TASK OBJECTIVE:
Set down nothing but the lines from the one containing "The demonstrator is" to the final line of the material, exactly as written, and drop the pictures.

GIVEN INFORMATION:
- Opening Delimiter -

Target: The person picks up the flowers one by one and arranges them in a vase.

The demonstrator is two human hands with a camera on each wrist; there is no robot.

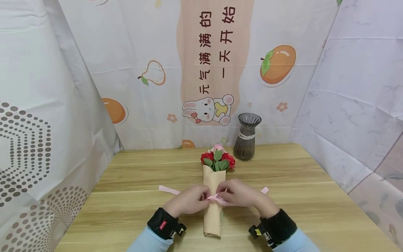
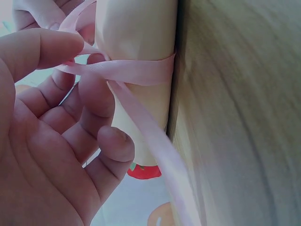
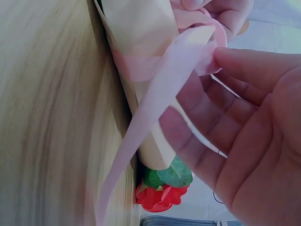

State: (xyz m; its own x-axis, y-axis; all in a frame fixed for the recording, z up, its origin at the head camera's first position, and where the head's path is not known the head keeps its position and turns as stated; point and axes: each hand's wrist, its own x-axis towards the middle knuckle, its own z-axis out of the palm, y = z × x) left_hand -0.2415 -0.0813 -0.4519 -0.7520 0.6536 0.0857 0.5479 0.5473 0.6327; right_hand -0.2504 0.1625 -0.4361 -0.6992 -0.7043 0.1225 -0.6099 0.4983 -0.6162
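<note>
A bouquet wrapped in tan paper (image 1: pixel 212 220) lies on the table, its red and pink flowers (image 1: pixel 217 154) and green leaves pointing away from me. Round the middle of the paper runs a pink ribbon (image 2: pixel 141 71), crossed at the front. From the left, my left hand (image 1: pixel 190 199) pinches the ribbon between thumb and fingers, close over the paper. My right hand (image 1: pixel 240 193) pinches a loop of the same ribbon (image 3: pixel 164 82) from the other side. The ribbon's loose ends trail out to both sides on the table.
A dark ribbed glass vase (image 1: pixel 245 140) with a pale cord round its neck stands behind the flowers, to the right. The wooden table (image 1: pixel 141 168) meets a printed cloth backdrop (image 1: pixel 148 115) at the back, and cloths hang at both sides.
</note>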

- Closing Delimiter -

ANSWER TO THIS PROBLEM:
The demonstrator is two human hands with a camera on each wrist; there is no robot.


State: (xyz m; its own x-axis, y-axis; all in a frame fixed for the recording, z up, its origin at the head camera's first position, and where the head's path is not known the head keeps its position and turns as stated; point and axes: each hand's wrist, its own x-axis towards the middle knuckle, its own z-axis out of the palm, y = z × x) left_hand -0.2415 -0.0813 -0.4519 -0.7520 0.6536 0.0857 0.5479 0.5473 0.6327; right_hand -0.2504 0.1625 -0.4361 -0.6992 -0.7043 0.1225 -0.6099 0.4983 -0.6162
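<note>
A bouquet wrapped in tan paper (image 1: pixel 212 220) lies on the table, its red and pink flowers (image 1: pixel 217 154) and green leaves pointing away from me. Round the middle of the paper runs a pink ribbon (image 2: pixel 141 71), crossed at the front. From the left, my left hand (image 1: pixel 190 199) pinches the ribbon between thumb and fingers, close over the paper. My right hand (image 1: pixel 240 193) pinches a loop of the same ribbon (image 3: pixel 164 82) from the other side. The ribbon's loose ends trail out to both sides on the table.
A dark ribbed glass vase (image 1: pixel 245 140) with a pale cord round its neck stands behind the flowers, to the right. The wooden table (image 1: pixel 141 168) meets a printed cloth backdrop (image 1: pixel 148 115) at the back, and cloths hang at both sides.
</note>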

No additional output will be produced.